> The task
Quote exactly and only this range of lines in the data below: the line that holds "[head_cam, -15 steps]" to the line that holds "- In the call", both included.

(Collected data entries)
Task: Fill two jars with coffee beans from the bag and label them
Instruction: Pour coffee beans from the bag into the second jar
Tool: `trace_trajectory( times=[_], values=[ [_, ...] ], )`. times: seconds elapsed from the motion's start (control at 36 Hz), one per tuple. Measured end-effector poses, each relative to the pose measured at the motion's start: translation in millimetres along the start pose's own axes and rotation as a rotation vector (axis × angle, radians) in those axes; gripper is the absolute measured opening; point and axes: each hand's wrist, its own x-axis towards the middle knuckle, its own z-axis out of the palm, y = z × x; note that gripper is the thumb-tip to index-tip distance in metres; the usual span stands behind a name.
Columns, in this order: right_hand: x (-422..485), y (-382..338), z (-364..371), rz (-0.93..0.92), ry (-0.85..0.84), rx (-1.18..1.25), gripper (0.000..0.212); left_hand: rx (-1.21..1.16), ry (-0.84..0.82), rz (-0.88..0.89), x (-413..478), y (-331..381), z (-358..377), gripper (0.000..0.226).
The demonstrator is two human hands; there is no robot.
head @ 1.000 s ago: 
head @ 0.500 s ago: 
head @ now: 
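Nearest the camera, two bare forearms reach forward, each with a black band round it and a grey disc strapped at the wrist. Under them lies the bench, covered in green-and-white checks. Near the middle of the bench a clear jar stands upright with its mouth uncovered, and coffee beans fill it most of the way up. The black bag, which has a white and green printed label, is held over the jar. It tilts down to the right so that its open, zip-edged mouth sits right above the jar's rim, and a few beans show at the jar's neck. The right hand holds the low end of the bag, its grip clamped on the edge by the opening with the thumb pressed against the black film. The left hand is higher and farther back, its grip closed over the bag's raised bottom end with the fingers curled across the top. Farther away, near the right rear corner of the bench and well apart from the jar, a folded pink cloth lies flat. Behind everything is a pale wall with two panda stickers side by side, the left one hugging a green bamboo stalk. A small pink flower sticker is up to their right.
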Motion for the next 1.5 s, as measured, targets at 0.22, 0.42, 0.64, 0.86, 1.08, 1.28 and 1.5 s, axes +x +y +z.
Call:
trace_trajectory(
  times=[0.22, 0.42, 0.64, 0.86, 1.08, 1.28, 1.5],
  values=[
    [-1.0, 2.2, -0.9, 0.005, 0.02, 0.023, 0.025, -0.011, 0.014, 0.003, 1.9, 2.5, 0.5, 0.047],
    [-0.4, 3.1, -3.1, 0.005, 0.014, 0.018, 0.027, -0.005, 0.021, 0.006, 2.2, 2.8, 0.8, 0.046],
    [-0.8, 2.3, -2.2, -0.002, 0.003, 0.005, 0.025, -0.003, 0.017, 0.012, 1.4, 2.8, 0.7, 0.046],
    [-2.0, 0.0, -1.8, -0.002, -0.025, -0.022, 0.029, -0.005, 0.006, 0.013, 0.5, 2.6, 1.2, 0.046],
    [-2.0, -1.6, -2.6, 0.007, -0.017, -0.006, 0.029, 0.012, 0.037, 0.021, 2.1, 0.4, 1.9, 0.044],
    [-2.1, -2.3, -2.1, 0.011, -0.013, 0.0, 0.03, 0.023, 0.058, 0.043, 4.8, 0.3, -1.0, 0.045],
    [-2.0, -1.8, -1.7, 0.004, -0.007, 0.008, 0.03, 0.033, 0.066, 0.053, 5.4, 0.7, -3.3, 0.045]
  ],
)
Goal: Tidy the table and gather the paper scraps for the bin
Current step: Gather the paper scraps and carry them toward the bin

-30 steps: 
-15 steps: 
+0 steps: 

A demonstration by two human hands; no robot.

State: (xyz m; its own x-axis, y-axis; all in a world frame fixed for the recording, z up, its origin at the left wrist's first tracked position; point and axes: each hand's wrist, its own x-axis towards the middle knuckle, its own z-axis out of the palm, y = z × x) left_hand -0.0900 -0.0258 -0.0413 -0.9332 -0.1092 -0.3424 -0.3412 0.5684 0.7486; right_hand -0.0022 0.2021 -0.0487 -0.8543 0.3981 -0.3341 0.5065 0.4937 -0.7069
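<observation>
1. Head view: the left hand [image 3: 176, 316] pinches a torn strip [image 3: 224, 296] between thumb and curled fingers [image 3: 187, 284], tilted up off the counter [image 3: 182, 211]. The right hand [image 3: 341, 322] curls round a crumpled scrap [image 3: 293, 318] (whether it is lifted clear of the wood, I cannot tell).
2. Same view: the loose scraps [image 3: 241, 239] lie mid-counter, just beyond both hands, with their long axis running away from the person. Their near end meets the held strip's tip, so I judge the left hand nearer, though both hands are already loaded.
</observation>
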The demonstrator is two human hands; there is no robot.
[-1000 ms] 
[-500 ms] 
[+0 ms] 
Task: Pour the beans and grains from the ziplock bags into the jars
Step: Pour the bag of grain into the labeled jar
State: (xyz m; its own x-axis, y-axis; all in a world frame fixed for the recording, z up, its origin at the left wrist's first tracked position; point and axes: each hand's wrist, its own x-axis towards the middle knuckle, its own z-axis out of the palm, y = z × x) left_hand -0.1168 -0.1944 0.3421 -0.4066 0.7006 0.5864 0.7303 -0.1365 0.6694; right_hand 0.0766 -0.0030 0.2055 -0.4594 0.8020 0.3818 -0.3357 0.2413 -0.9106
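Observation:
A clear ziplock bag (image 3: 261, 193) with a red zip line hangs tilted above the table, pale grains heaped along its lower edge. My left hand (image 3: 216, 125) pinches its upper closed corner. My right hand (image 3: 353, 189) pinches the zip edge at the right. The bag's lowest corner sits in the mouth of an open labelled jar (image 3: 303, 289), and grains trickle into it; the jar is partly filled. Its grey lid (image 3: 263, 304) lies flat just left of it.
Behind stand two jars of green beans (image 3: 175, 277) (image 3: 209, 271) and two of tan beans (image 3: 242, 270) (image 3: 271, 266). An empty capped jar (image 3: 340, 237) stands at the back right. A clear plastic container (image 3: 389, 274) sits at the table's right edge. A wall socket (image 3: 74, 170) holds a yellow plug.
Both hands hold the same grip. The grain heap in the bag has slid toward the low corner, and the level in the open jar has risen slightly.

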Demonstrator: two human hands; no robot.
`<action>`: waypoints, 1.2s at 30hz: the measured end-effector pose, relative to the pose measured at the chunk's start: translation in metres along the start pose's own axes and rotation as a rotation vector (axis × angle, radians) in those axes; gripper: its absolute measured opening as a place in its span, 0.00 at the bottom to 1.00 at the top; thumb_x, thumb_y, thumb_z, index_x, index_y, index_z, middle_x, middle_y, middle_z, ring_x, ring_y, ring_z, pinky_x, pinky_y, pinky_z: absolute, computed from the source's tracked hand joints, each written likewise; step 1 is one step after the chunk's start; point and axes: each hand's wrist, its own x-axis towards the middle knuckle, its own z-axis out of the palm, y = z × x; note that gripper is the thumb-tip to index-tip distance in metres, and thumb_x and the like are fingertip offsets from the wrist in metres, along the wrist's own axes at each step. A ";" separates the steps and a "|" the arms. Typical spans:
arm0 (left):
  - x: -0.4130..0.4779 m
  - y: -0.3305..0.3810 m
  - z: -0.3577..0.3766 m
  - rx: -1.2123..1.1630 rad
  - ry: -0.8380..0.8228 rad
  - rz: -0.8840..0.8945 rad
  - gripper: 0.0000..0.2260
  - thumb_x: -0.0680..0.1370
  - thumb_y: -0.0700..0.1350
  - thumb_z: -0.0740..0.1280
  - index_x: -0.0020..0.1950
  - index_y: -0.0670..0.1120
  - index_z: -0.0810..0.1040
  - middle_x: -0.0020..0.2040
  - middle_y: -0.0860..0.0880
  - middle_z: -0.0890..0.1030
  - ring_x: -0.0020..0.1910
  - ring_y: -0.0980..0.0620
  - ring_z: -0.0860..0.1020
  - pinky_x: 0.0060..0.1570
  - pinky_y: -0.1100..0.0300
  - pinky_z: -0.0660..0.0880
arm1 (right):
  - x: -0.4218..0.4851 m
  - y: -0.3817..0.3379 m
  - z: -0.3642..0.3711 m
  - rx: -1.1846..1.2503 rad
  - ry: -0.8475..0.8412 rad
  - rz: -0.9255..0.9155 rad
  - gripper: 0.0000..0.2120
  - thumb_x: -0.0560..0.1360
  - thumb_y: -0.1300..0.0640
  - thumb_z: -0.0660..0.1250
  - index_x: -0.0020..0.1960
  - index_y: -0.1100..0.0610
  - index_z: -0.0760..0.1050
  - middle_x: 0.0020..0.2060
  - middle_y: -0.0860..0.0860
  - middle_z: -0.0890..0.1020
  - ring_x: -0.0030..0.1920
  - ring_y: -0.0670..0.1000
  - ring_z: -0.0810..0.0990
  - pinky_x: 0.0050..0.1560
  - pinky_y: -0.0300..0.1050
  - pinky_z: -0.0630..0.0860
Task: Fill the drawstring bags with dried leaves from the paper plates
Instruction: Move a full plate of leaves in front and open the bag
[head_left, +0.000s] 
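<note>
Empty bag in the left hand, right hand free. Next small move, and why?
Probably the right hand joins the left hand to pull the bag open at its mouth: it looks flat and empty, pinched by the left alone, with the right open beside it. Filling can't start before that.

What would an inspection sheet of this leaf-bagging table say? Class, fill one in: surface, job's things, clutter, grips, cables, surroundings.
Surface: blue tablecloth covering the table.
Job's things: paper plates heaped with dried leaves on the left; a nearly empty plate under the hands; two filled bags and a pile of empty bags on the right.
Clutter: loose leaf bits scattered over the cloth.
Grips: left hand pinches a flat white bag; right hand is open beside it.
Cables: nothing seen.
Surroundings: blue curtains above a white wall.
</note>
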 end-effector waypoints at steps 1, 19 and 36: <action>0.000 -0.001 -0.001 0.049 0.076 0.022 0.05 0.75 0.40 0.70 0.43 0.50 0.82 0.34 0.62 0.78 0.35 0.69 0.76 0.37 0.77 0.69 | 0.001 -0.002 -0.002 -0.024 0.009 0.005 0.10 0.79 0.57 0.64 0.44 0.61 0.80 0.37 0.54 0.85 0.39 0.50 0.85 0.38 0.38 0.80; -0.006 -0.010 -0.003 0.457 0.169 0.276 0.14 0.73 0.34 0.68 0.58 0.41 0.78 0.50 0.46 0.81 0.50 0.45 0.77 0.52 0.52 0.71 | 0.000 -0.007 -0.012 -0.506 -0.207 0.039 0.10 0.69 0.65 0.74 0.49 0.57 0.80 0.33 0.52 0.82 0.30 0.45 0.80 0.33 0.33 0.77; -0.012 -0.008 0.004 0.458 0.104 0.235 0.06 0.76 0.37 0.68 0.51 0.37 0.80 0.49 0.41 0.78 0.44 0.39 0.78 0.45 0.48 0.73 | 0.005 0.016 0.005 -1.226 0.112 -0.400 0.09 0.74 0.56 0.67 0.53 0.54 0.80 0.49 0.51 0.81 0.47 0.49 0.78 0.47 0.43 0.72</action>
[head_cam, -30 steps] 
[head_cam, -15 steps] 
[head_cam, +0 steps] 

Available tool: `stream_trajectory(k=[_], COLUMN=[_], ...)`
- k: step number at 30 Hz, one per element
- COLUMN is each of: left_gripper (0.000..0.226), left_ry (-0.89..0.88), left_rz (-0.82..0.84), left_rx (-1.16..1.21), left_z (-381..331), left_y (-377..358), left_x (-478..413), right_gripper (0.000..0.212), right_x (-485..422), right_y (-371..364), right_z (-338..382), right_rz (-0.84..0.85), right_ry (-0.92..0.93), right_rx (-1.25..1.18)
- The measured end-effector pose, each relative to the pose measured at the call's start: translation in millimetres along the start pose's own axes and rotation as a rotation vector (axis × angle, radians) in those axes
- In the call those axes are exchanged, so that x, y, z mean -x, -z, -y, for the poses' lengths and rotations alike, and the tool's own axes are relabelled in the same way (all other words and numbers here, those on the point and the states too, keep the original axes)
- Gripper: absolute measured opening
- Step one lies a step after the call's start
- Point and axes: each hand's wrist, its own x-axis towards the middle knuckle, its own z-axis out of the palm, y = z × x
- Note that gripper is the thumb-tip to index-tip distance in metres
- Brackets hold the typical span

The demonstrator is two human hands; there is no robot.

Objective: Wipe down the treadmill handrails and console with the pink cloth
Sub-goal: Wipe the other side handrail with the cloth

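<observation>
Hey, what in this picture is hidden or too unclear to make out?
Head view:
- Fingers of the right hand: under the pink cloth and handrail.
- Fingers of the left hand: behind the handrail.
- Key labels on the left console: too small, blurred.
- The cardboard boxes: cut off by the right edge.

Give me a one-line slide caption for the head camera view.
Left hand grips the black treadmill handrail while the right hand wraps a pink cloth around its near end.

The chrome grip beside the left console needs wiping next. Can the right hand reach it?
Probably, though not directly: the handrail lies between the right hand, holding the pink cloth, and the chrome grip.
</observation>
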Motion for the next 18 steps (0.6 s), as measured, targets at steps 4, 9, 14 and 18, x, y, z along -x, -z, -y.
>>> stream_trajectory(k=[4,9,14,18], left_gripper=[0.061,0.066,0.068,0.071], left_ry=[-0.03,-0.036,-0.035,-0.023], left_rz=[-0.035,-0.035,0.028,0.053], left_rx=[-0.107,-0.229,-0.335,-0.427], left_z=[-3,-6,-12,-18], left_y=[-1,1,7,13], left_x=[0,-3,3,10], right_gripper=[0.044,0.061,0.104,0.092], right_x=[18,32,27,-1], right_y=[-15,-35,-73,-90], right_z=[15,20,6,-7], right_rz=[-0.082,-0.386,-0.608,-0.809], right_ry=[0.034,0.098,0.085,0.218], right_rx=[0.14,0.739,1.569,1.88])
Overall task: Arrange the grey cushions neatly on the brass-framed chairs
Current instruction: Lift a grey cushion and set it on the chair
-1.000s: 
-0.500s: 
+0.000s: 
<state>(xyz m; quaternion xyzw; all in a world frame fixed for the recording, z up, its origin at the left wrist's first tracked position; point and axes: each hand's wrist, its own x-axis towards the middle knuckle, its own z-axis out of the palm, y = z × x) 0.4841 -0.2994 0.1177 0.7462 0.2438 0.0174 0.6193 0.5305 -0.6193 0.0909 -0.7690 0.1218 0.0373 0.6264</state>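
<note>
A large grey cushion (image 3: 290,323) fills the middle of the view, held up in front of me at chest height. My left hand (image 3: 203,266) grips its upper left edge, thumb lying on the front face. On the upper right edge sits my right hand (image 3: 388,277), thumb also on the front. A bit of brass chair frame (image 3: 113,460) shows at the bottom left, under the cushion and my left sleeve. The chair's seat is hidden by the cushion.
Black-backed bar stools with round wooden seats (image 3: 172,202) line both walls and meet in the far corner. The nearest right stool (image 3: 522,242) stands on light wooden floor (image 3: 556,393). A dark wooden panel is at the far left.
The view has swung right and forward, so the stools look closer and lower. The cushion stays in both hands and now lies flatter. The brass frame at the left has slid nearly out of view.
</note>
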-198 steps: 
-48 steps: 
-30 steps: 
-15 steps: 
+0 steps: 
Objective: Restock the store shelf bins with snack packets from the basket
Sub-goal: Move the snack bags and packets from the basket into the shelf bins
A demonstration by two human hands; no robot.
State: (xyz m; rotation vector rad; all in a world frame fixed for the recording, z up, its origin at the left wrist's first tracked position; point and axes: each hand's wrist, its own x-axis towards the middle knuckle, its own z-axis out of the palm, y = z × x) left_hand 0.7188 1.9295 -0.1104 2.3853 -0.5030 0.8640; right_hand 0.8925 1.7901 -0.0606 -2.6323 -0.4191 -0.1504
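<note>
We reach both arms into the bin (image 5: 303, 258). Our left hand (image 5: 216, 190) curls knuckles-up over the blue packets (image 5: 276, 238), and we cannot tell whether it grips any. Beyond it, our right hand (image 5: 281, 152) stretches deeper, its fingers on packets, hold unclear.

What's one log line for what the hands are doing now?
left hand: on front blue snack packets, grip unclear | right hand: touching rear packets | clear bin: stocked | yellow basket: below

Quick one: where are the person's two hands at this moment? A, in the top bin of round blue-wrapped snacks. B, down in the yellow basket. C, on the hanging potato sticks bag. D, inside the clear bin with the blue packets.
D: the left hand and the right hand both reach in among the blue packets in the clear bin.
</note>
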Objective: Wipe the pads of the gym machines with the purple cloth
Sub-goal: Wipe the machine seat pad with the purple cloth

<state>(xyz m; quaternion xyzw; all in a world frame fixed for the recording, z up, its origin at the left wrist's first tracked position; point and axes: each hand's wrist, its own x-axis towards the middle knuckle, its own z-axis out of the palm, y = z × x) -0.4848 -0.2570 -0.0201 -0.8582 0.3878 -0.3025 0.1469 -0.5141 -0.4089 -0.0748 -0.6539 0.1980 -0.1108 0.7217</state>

> Expected answer
[head_cam, -15 steps] 
[head_cam, +0 steps] 

Available tool: `stream_trajectory(k=[_], COLUMN=[_], ...)`
- k: step number at 30 Hz, one per element
- COLUMN is each of: left_gripper (0.000..0.226), left_ry (-0.89..0.88), left_rz (-0.82..0.84), left_rx (-1.16..1.21), left_z (-381..331), left_y (-377..358), left_x (-478..413), right_gripper (0.000..0.212), right_x (-485..422), right_y (-371..364), right_z (-338..382), right_rz (-0.84..0.85), right_ry (-0.92..0.93), right_rx (-1.25..1.18)
- The measured end-effector pose, each relative to the pose measured at the call's start: translation in millimetres along the start pose's own axes and rotation as a rotation vector (axis × angle, radians) in those axes
- In the call those axes are exchanged, so that x, y, z mean -x, -z, -y, for the poses' lengths and rotations alike, and the tool's own axes are relabelled in the same way (all other words and numbers here, those on the point and the states too, keep the original axes)

Work on the answer is now done.